Vu l'appel interjeté le 15 août 2011 par X.P., à [...], représentée par Me J., avocat à Neuchâtel, contre l'ordonnance de mesures superprovisionnelles rendue le 21 juillet 2011 par le Tribunal civil du Littoral et du Val-de-Travers, en la cause qui l'oppose à Y.P., à [...]/Malaisie,
Vu le dossier,
d’où résultent les faits suivants :
A. Y.P., né le [...] 1958, et X.P., née le [...] 1964, se sont mariés à [...] le 14 février 1992. Ils ont eu deux enfants, soit A., né le [...] 1992, et B., née le [...] 1995.
Les époux P. ont acquis une villa à [...], en 1998. Peu de temps après, soit en 1999 selon X.P., Y.P. d'abord puis le reste de la famille se sont installés en Malaisie, où Y.P. travaille pour la société K. SA, dont le siège est à [...].
B. Les époux P. ont connu de sérieuses difficultés d'entente, au point qu'à fin 2010, les deux conjoints s'accordaient sur l'idée d'un divorce par requête commune. Une convention relative aux effets patrimoniaux du divorce (« ancillary relief ») a fait l’objet de plusieurs amendements.
Dans le courrier susmentionné, l’avocat de Y.P. informe celui qu’il croit encore être mandaté par X.P. que, las d’attendre le dépôt en justice de la requête conjointe en divorce, il a déposé lui-même, le 21 juin 2011, une demande contradictoire, mais fondée sur les termes des négociations antérieures entre parties.
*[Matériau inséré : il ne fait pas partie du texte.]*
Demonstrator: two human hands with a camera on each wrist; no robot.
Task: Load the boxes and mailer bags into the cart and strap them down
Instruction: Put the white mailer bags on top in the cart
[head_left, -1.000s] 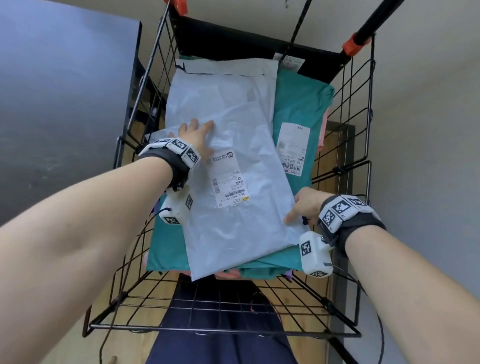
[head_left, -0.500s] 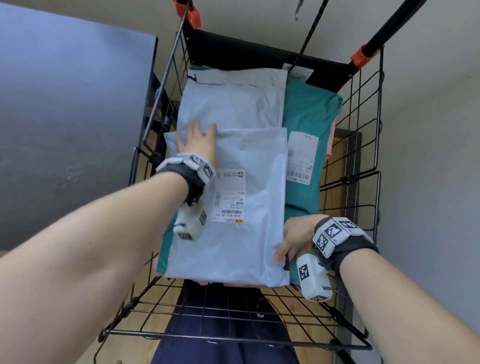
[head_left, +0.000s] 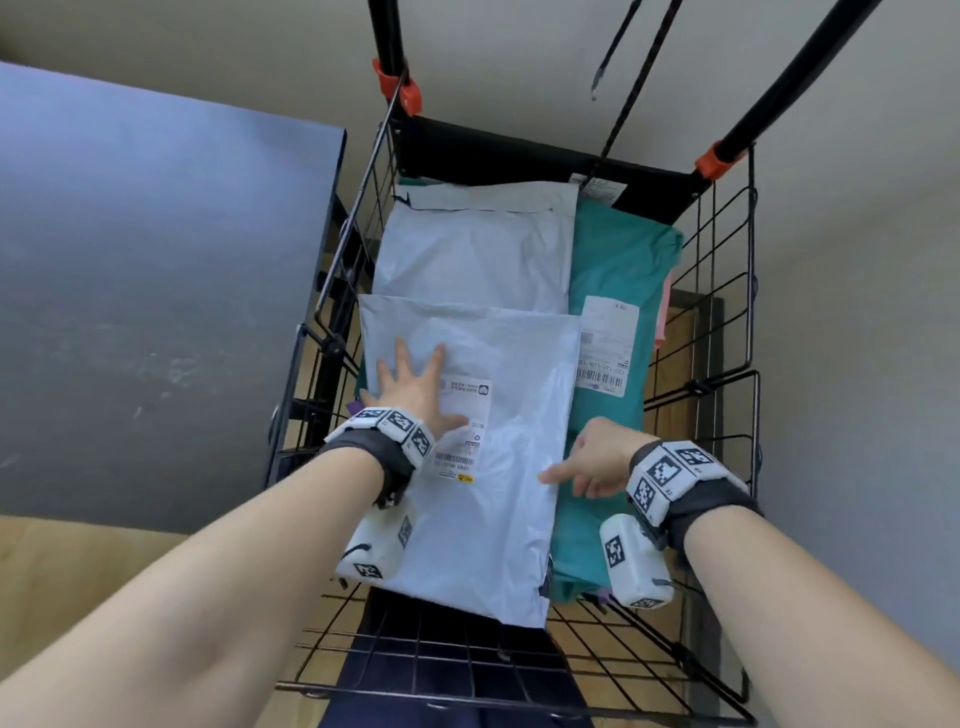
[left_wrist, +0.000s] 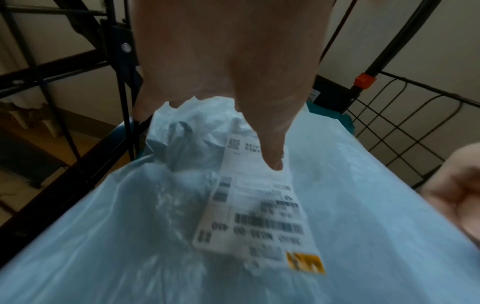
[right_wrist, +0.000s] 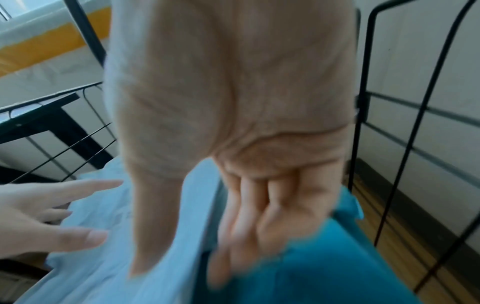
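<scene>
Now left hand (head_left: 415, 387) lies flat on mailer (head_left: 498, 467); right hand (head_left: 597, 460) seemingly curled

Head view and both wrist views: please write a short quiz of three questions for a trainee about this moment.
1. True or false: the left hand lies flat with spread fingers on the top white mailer bag.
2. What colour is the bag under the white ones, at the right side of the wire cart?
   A. pink
   B. teal
   C. black
3. Fill in: the left thumb touches the bag's shipping ____.

Key: 1 true; 2 B; 3 label.
</scene>
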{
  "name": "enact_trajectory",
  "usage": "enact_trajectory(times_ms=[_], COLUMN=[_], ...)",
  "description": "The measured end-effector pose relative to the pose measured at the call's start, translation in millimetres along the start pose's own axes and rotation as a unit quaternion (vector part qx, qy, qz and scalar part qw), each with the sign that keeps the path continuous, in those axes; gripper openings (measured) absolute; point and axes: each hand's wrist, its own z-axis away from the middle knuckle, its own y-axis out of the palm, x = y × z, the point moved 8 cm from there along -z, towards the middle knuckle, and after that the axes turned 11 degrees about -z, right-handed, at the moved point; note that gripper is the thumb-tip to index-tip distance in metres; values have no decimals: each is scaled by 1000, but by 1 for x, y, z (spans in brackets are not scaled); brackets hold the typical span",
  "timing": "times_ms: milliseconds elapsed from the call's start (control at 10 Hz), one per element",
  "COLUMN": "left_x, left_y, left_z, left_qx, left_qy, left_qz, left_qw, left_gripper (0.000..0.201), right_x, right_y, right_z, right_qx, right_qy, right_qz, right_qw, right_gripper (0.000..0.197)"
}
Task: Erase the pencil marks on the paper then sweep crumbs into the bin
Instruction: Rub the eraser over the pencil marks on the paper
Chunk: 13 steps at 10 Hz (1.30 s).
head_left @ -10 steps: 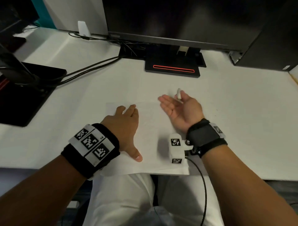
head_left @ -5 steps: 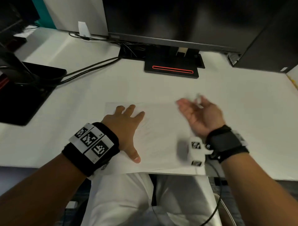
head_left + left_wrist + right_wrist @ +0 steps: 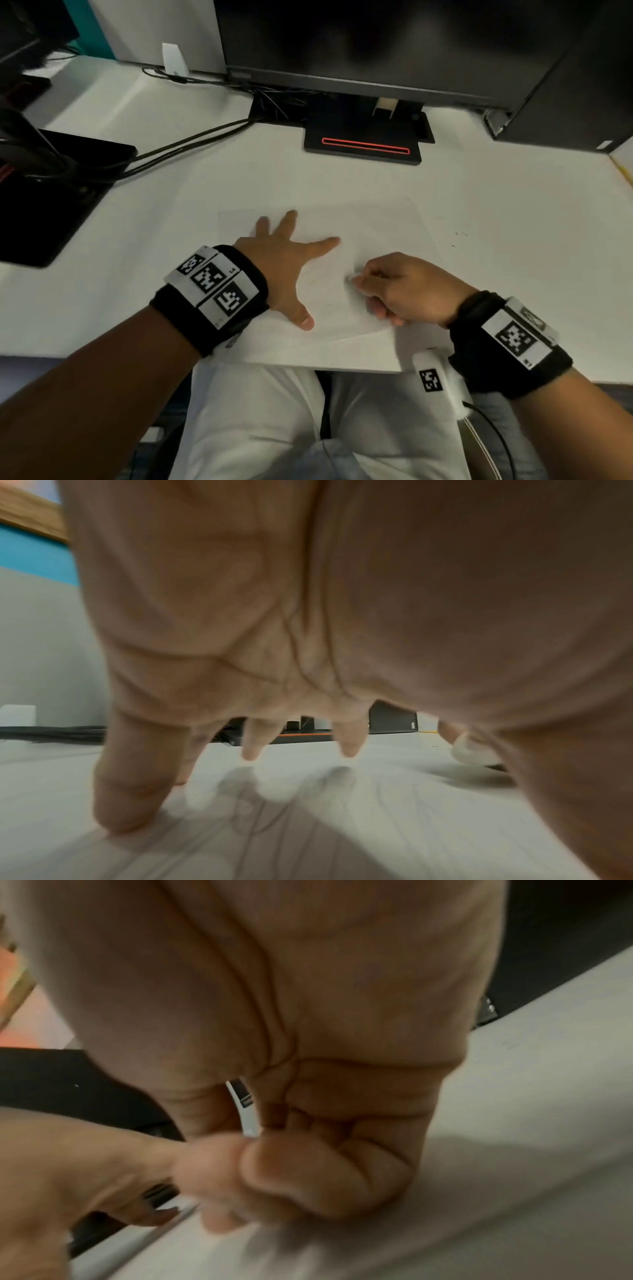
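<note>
A white sheet of paper lies on the white desk, with faint pencil marks near its middle. My left hand presses flat on the paper's left part, fingers spread; the left wrist view shows its fingertips on the sheet over grey lines. My right hand is curled, knuckles up, on the paper's near right part. It pinches a small white eraser against the sheet, also seen as the eraser in the left wrist view. In the right wrist view curled fingers hide it.
A monitor on a black stand with a red stripe is at the back. Cables run left to a black device. A dark case stands back right. Small dark specks lie right of the paper. The desk's front edge is close.
My right hand turned from palm up beyond the paper to knuckles up, came nearer and down onto the sheet with the eraser pinched. My left hand spread its index finger wider.
</note>
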Motion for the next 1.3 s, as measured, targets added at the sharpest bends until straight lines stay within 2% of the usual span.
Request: enact_trajectory(times_ms=[100,200,300,400,500,600,700,800,900,1000,1100,1200,1300], left_x=[-11,-13,-13,-13,-13,-13,-12,-12,-12,-11,-12,-11,-10], left_y=[1,5,7,6,6,6,6,6,7,7,6,7,7], left_z=[0,0,0,1,2,2,2,2,1,2,1,0,1], left_qx=[7,21,24,24,20,20,18,20,23,23,22,19,15], left_qy=[44,48,50,48,45,46,44,43,44,41,42,40,42], left_qz=[15,2,-10,-8,-8,-10,-10,-12,-9,-3,-7,-9,-13], left_qw=[999,999,998,999,999,999,999,999,999,999,999,999,999], left_gripper=[111,112,115,116,115,115,115,115,115,115,116,116,120], right_x=[1,11,15,16,17,9,7,9,1,-2,-1,13,16], right_y=[-21,0,34,8,7,25,1,24,18,-3,8,3,45], right_z=[-1,6,13,7,8,13,14,24,26,24,27,29,28], right_qx=[-60,-24,49,-14,-20,45,-8,41,38,0,11,-12,110], right_qy=[-10,-48,-70,-75,-91,-93,-83,-113,-95,-77,-83,-83,5], right_qz=[84,167,204,211,222,228,203,227,212,216,228,87,-320], right_qw=[995,985,975,975,971,968,976,966,972,973,970,993,941], right_gripper=[39,37,38,39,39,40,41,41,44,42,39,40,25])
C. Par mémoire déposé le 18 juillet 2011 au greffe du Tribunal du Littoral et du Val-de-Travers, X.P. a ouvert action en divorce. Elle allègue avoir regagné la Suisse avec A., tandis que sa fille reste en internat en Malaisie. Elle revendique toutefois l’attribution de l’autorité parentale et de la garde relatives à l’enfant mineure. Sur le plan matériel, X.P. allègue n’avoir aucune activité lucrative, alors que Y.P. gagnerait 12'000 francs par mois, dont la moitié versée sur un compte auprès de la banque B. SA, en Suisse. Elle conclut au paiement d’une pension de 4'875 francs pour elle-même et de 1'366 francs par mois (dont 1’166 francs d’écolage) pour B., tout en annonçant que A. agira de son côté en paiement d’une contribution pour lui-même. S’agissant du régime matrimonial, X.P. allègue que la fortune nette des époux P. s’élève au minium à 714'000 francs en chiffres ronds (dont 900'000 francs pour la valeur de la maison, dont à déduire 490'000 francs environ de dette hypothécaire). Elle réclame donc le paiement de 357'080.60 francs à ce titre. Par ailleurs, elle conclut au partage par moitié des avoirs de prévoyance professionnelle de Y.P, y compris ceux qu’il détient auprès d’une caisse nommée EPF, en Malaisie.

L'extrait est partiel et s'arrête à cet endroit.